Think about what "independent" means to you. If it means keeping your masters and collecting 100% of royalties, most distributors still offer that, including CD Baby under UMG. If it means your music infrastructure isn't controlled by a company that also signs competing artists, promotes competing releases, and influences playlist placement, then you need a platform that isn't owned by a major label.
Build what you own. Regardless of which distributor you use, the real insurance policy is building assets that no platform change can take from you. Your email list. Your website. Your direct relationship with fans. Smart links that you control. If the only place your fans can find you is Spotify, you're renting your audience from someone else's platform.
The Bigger Picture
Derek Sivers started CD Baby because he believed musicians shouldn't need permission from gatekeepers to reach their audience. He built the prototype for an entire industry of DIY distribution that has served millions of artists over two decades.
That infrastructure is now owned by the largest gatekeeper in the music industry.
This doesn't mean independent music is dead. It means the definition of independence is narrowing.

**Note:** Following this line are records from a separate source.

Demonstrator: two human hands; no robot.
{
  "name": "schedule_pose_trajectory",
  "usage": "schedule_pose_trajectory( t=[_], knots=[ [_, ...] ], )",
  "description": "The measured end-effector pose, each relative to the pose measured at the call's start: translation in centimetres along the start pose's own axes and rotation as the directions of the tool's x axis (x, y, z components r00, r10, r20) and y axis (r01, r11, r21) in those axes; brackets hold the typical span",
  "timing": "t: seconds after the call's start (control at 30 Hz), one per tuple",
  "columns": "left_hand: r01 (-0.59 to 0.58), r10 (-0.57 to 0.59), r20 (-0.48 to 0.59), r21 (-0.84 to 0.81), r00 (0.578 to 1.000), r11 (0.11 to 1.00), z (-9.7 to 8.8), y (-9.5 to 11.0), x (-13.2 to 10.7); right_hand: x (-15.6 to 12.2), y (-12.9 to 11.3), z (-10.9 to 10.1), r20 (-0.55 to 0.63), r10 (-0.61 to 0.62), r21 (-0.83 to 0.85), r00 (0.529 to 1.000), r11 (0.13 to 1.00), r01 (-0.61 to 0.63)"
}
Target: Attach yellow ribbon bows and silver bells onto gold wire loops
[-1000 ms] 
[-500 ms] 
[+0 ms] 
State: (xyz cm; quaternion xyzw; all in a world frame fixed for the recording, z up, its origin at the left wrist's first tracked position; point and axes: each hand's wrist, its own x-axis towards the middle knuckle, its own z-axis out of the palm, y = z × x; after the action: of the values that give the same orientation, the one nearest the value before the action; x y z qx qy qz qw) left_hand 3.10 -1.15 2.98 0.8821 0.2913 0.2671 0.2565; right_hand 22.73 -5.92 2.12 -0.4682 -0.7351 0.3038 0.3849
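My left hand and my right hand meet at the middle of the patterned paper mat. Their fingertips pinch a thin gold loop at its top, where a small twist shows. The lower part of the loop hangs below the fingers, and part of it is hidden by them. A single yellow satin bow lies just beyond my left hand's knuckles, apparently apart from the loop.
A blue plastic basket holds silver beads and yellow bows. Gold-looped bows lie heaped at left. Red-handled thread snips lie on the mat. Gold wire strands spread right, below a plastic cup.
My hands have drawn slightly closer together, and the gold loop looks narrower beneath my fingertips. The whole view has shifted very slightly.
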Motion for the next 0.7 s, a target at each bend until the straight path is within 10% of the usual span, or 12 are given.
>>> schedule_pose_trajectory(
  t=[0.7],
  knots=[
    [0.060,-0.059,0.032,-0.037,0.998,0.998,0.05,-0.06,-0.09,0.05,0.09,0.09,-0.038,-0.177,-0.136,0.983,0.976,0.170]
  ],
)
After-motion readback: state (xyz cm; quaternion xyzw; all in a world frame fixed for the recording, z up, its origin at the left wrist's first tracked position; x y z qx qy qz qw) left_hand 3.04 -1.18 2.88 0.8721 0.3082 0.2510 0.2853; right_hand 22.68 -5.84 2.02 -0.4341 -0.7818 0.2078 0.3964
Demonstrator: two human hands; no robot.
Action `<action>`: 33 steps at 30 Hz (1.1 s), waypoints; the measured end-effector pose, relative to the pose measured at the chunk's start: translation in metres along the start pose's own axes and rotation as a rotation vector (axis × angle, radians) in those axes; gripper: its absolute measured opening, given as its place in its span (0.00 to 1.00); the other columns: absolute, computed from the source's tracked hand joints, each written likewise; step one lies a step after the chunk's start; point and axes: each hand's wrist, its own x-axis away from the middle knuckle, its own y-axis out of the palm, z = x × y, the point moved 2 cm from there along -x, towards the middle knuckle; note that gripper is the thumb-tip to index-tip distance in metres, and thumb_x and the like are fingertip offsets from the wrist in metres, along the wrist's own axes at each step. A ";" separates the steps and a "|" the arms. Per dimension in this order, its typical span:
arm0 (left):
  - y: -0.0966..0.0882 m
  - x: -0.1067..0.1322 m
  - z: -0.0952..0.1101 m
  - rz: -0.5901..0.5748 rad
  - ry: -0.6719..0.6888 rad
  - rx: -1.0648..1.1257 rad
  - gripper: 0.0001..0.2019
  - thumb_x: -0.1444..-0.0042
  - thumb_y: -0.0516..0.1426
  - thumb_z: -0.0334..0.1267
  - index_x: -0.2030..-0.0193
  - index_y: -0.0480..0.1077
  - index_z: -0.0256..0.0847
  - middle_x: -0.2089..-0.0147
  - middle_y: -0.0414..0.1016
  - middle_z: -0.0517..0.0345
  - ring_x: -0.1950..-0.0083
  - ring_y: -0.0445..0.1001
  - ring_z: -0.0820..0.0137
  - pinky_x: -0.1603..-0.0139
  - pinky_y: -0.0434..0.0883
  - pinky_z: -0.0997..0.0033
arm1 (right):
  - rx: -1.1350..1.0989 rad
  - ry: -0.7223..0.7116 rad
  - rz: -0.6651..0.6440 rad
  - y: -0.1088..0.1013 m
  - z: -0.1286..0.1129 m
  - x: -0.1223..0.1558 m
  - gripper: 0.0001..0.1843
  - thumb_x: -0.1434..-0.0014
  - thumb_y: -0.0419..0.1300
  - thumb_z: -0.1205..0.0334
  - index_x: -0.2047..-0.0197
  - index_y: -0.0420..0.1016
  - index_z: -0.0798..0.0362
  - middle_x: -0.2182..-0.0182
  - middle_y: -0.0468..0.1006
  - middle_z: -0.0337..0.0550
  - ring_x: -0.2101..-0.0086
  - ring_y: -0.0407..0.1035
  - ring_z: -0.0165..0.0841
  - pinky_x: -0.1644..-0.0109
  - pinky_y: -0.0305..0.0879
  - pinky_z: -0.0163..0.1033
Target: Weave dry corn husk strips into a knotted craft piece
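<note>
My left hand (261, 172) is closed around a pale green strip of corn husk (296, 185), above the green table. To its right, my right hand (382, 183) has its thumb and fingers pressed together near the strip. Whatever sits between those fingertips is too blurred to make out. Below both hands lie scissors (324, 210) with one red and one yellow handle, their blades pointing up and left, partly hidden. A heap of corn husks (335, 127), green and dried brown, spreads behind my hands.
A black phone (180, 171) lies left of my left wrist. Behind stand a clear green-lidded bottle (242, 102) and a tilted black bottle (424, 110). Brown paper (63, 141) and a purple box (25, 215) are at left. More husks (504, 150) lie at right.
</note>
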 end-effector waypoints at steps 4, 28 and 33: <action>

The platforms that used to exist outside the major label ecosystem are being absorbed into it, one acquisition at a time. Sony bought AWAL. UMG bought CD Baby. The walls are closing in, not on the music, but on the infrastructure.
The artists who will thrive in this environment are the ones who don't depend on any single platform for their career. The ones who own their audience, control their data, and treat distribution as a utility, not a partnership.
The acquisition is done. The question now is what you build next.